Below is a listing. Gather each line of it that contains "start".

◇ ◇ ◇ ◇ ◇

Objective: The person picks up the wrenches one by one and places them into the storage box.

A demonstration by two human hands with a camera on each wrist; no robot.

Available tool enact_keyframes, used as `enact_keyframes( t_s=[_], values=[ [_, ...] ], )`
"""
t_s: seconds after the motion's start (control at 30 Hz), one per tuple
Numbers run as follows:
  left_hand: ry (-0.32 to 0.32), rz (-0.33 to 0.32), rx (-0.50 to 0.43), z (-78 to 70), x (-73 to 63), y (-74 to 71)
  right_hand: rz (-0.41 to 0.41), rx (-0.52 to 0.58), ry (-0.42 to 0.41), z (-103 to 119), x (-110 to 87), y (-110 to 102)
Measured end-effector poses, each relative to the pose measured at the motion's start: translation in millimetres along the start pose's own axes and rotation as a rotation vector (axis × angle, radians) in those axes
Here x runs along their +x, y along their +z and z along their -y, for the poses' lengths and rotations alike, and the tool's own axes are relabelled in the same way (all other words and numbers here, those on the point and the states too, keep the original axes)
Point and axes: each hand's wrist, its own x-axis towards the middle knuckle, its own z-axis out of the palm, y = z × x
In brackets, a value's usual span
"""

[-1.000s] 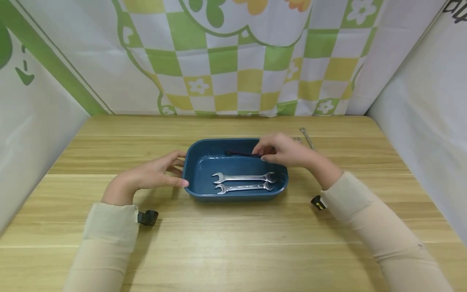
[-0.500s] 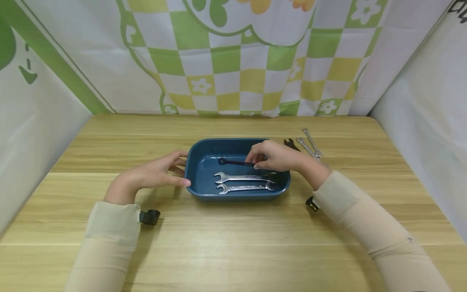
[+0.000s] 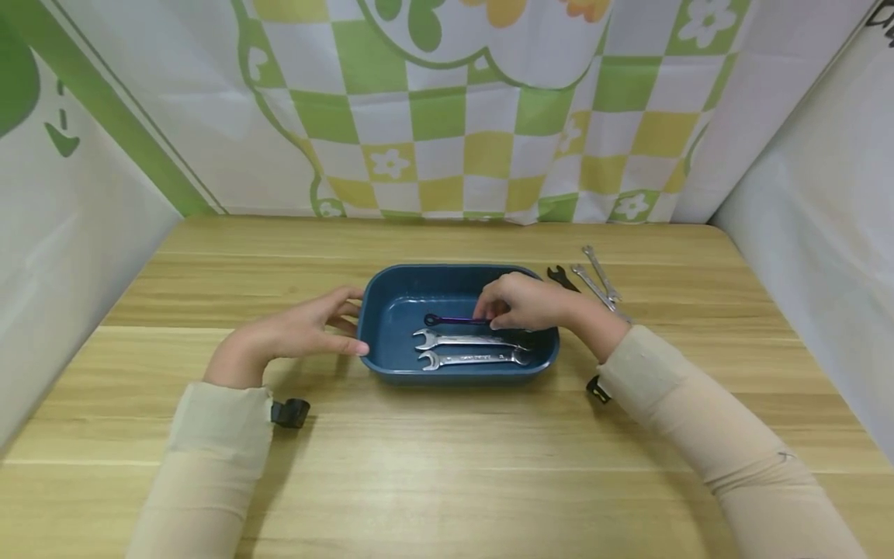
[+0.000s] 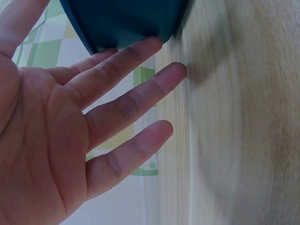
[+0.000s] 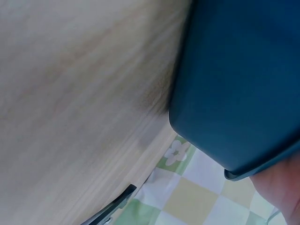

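A dark blue rectangular bin (image 3: 394, 341) stands on the table. My left hand (image 3: 296, 330) is at its left side, thumb against the rim. In the left wrist view the left hand (image 4: 93, 122) has its fingers spread and nearly straight, some touching the bin wall (image 4: 126, 21). Inside the bin, my right hand (image 3: 527, 301) pinches a dark purple wrench (image 3: 450, 320), whose right end is hidden by the fingers. In front of it two silver wrenches (image 3: 461, 340) lie roughly parallel, the nearer silver wrench (image 3: 471, 359) beside the front wall. The right wrist view shows mostly the bin's outside (image 5: 234, 84).
Right of the bin lie a black wrench (image 3: 561, 276) and two slim silver wrenches (image 3: 590, 283), partly behind the right forearm. The wooden table (image 3: 419, 450) meets a checkered cloth (image 3: 461, 155) at the back and white cloth at both sides.
My right hand has brought the purple wrench from near the back rim forward and down, closer to the silver wrenches. The left hand keeps its place at the bin.
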Motion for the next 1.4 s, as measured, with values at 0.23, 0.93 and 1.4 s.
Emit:
enact_keyframes(
  t_s=[0.23,0.93,1.4],
  values=[
    [0.004,0.001,-0.01,-0.2,-0.5,0.3,0.031,-0.039,0.004,-0.2,2.0,1.7],
    [0.004,0.007,-0.008,0.6,-0.2,-0.4,0.048,-0.11,0.019,4.4,6.2,6.0],
    [0.006,0.009,-0.024,0.4,-0.8,0.3,0.034,-0.11,0.023,4.7,5.0,6.5]
  ],
)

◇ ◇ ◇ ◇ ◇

Output for this exercise:
t_s: seconds after the motion's start (control at 30 Hz), one per tuple
Measured end-effector poses, each relative to the pose measured at the motion's start: translation in millimetres along the start pose's own axes and rotation as a rotation vector (axis × angle, radians) in those axes

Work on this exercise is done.